» EXERCISE DESCRIPTION:
All the entries that follow must be written out again exactly.

▼▼▼

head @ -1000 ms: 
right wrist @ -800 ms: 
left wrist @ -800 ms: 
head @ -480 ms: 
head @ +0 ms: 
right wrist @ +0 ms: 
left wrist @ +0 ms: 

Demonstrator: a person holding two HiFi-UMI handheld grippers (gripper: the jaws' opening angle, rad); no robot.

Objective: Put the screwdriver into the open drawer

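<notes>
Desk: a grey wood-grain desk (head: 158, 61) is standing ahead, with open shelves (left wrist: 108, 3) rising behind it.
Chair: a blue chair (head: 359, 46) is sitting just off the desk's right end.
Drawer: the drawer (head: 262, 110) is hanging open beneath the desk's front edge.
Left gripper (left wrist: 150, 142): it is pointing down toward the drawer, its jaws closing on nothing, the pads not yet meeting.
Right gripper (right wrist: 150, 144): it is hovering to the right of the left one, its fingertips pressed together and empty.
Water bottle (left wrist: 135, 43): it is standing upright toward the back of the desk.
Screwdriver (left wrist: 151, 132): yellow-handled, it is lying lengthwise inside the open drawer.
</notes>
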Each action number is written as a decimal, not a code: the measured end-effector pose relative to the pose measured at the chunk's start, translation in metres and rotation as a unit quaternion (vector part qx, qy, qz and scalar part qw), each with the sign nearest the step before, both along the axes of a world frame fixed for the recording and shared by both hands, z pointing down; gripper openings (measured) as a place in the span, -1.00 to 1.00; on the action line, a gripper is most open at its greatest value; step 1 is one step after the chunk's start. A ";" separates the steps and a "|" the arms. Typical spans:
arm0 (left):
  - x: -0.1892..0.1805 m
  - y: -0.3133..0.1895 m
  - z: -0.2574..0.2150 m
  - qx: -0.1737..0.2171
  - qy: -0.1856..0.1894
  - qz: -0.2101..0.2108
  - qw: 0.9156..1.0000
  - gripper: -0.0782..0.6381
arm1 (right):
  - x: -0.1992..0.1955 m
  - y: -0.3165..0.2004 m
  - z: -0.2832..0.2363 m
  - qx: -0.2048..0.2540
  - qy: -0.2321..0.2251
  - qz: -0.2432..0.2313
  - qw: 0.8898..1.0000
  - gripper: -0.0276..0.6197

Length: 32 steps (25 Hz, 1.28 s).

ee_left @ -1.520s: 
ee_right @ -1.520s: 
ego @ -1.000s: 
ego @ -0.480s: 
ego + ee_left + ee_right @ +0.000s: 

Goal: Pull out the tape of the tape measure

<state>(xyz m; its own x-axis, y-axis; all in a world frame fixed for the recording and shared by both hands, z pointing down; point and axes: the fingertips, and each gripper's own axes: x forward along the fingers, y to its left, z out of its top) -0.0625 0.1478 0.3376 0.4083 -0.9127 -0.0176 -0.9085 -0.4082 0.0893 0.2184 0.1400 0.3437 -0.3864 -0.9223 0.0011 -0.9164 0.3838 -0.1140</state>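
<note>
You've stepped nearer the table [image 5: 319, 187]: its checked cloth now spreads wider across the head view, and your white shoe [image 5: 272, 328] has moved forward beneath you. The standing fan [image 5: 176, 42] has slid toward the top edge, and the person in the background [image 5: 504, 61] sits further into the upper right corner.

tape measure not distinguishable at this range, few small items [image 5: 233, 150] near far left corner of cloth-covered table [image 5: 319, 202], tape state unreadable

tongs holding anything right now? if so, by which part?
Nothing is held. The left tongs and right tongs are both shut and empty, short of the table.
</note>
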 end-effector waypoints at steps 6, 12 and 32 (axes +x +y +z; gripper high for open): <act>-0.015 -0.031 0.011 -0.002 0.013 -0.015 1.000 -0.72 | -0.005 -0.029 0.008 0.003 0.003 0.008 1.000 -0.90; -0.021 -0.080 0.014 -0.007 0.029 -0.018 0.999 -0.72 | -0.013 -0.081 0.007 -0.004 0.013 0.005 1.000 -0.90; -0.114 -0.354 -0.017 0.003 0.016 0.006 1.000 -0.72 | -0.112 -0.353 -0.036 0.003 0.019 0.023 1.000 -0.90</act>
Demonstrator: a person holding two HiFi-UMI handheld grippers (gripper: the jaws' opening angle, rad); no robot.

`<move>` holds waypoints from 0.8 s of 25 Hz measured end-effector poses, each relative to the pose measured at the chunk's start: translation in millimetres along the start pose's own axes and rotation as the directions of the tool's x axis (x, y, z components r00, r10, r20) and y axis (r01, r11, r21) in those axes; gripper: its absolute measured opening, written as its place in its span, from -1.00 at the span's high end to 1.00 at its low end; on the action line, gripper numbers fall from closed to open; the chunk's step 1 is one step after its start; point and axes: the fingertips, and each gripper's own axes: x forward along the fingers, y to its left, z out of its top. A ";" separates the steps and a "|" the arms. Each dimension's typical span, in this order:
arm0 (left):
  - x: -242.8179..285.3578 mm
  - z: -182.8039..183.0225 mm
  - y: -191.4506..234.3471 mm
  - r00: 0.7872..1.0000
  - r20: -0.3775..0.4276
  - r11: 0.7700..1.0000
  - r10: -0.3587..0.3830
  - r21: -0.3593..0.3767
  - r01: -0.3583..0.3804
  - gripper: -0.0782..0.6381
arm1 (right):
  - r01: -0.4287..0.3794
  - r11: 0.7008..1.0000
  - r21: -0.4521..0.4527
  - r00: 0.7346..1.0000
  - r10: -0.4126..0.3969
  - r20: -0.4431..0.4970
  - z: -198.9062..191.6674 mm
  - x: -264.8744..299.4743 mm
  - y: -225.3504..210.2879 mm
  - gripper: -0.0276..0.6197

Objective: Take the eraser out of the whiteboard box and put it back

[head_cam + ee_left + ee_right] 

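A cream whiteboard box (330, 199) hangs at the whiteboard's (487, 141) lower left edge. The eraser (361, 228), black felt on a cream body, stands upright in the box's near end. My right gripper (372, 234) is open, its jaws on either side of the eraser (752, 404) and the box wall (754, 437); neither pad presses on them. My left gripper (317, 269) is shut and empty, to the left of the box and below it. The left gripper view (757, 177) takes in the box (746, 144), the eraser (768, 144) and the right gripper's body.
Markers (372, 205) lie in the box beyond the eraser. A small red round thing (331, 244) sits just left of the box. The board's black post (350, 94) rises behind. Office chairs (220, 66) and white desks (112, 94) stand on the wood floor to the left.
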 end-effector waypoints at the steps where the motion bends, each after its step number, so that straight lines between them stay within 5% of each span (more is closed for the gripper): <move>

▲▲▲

» EXERCISE ANSWER:
head @ -1000 ms: 
right wrist @ -800 ms: 
left wrist @ -800 ms: 
head @ -480 ms: 
head @ +0 ms: 
right wrist @ +0 ms: 
left wrist @ +0 ms: 

Demonstrator: a person holding two HiFi-UMI handheld grippers (gripper: the jaws' opening angle, rad); no robot.

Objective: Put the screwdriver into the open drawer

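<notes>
Desk: a grey wood-grain desk (head: 158, 61) is standing ahead, with open shelves (left wrist: 108, 3) rising behind it.
Chair: a blue chair (head: 359, 46) is sitting just off the desk's right end.
Drawer: the drawer (head: 262, 110) is hanging open beneath the desk's front edge.
Left gripper (left wrist: 150, 142): it is pointing down toward the drawer, its jaws closing on nothing, the pads not yet meeting.
Right gripper (right wrist: 150, 144): it is hovering to the right of the left one, its fingertips pressed together and empty.
Water bottle (left wrist: 135, 43): it is standing upright toward the back of the desk.
Screwdriver (left wrist: 151, 132): yellow-handled, it is lying lengthwise inside the open drawer.
</notes>
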Each action number is written as a decimal, not a code: the measured end-effector pose relative to the pose measured at the chunk's start, translation in metres and rotation as a unit quaternion (vector part qx, qy, qz and scalar part qw), each with the sign nearest the step before, both along the axes of a world frame fixed for the recording and shared by both hands, z pointing down; gripper openings (measured) as a place in the span, -1.00 to 1.00; on the action line, a gripper is most open at its greatest value; step 1 is one step after the chunk's start. A ";" separates the steps and a "|" the arms. Typical spans:
arm0 (left):
  - x: -0.1892..0.1805 m
  - y: -0.3133..0.1895 m
  - z: -0.2574..0.2150 m
  - qx: -0.1737..0.2171
  - qy: -0.1856..0.1894
  - qz: -0.2101..0.2108
  - qw: 0.9156..1.0000
  - gripper: -0.0782..0.6381
arm1 (right):
  - x: -0.1992..0.1955 m
  - y: -0.3165..0.2004 m
  - z: -0.2832..0.2363 m
  - qx: -0.2048..0.2540
  - qy: -0.2321..0.2251
  - qz: -0.2432..0.2313
  - qw: 0.8898..1.0000
  - gripper: -0.0276..0.6197

Length: 32 steps (25 Hz, 1.28 s).

ee_left @ -1.520s: 
ee_right @ -1.520s: 
ego @ -1.000s: 
ego @ -0.480s: 
ego + ee_left + ee_right @ +0.000s: 

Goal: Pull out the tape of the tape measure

<state>(xyz m; its own x-axis, y-axis; all in a world frame fixed for the recording and shared by both hands, z pointing down; point and axes: the fingertips, and each gripper's own axes: x forward along the fingers, y to its left, z out of its top) -0.0625 0.1478 0.3376 0.4083 -0.9127 -0.0176 -0.9085 -0.4082 0.0893 0.2184 0.1400 0.3437 -0.3864 -0.9223 0.0011 -0.9164 0.3838 -0.1140</state>
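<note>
You've stepped nearer the table [image 5: 319, 187]: its checked cloth now spreads wider across the head view, and your white shoe [image 5: 272, 328] has moved forward beneath you. The standing fan [image 5: 176, 42] has slid toward the top edge, and the person in the background [image 5: 504, 61] sits further into the upper right corner.

tape measure not distinguishable at this range, few small items [image 5: 233, 150] near far left corner of cloth-covered table [image 5: 319, 202], tape state unreadable

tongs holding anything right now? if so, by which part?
Nothing is held. The left tongs and right tongs are both shut and empty, short of the table.
</note>
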 end-effector waypoints at steps 6, 12 and 32 (axes +x +y +z; gripper high for open): <act>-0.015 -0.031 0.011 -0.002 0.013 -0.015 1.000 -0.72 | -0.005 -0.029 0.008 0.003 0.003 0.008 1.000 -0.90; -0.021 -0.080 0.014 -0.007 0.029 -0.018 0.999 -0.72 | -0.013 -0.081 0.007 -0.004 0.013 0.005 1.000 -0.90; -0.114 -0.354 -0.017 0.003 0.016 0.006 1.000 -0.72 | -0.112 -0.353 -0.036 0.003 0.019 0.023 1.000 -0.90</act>
Demonstrator: a person holding two HiFi-UMI handheld grippers (gripper: the jaws' opening angle, rad); no robot.

`<move>` holds waypoints from 0.8 s of 25 Hz measured end-effector poses, each relative to the pose measured at the chunk's start: translation in millimetres along the start pose's own axes and rotation as the directions of the tool's x axis (x, y, z components r00, r10, r20) and y axis (r01, r11, r21) in those axes; gripper: its absolute measured opening, written as its place in its span, from -1.00 at the span's high end to 1.00 at its low end; on the action line, gripper numbers fall from closed to open; the chunk's step 1 is one step after its start; point and axes: the fingertips, and each gripper's own axes: x forward along the fingers, y to its left, z out of its top. A ";" separates the steps and a "|" the arms. Each dimension's typical span, in this order:
arm0 (left):
  - x: -242.8179..285.3578 mm
  - z: -182.8039..183.0225 mm
  - y: -191.4506..234.3471 mm
  - r00: 0.7872..1.0000
  - r20: -0.3775..0.4276
  - r11: 0.7700..1.0000
  - r10: -0.3587..0.3830
  - r21: -0.3593..0.3767
  - r01: -0.3583..0.3804
  - gripper: -0.0782..0.6381
arm1 (right):
  - r01: -0.4287..0.3794
  - r11: 0.7008..1.0000
  - r21: -0.4521..0.4527
  - r00: 0.7346..1.0000
  - r10: -0.4126..0.3969
  - r20: -0.4431..0.4970
  - z: -198.9062..191.6674 mm
  - x: -264.8744..299.4743 mm
  - y: -225.3504..210.2879 mm
  - gripper: -0.0276..0.6197

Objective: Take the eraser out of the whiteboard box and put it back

[head_cam + ee_left + ee_right] 

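A cream whiteboard box (330, 199) hangs at the whiteboard's (487, 141) lower left edge. The eraser (361, 228), black felt on a cream body, stands upright in the box's near end. My right gripper (372, 234) is open, its jaws on either side of the eraser (752, 404) and the box wall (754, 437); neither pad presses on them. My left gripper (317, 269) is shut and empty, to the left of the box and below it. The left gripper view (757, 177) takes in the box (746, 144), the eraser (768, 144) and the right gripper's body.
Markers (372, 205) lie in the box beyond the eraser. A small red round thing (331, 244) sits just left of the box. The board's black post (350, 94) rises behind. Office chairs (220, 66) and white desks (112, 94) stand on the wood floor to the left.
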 end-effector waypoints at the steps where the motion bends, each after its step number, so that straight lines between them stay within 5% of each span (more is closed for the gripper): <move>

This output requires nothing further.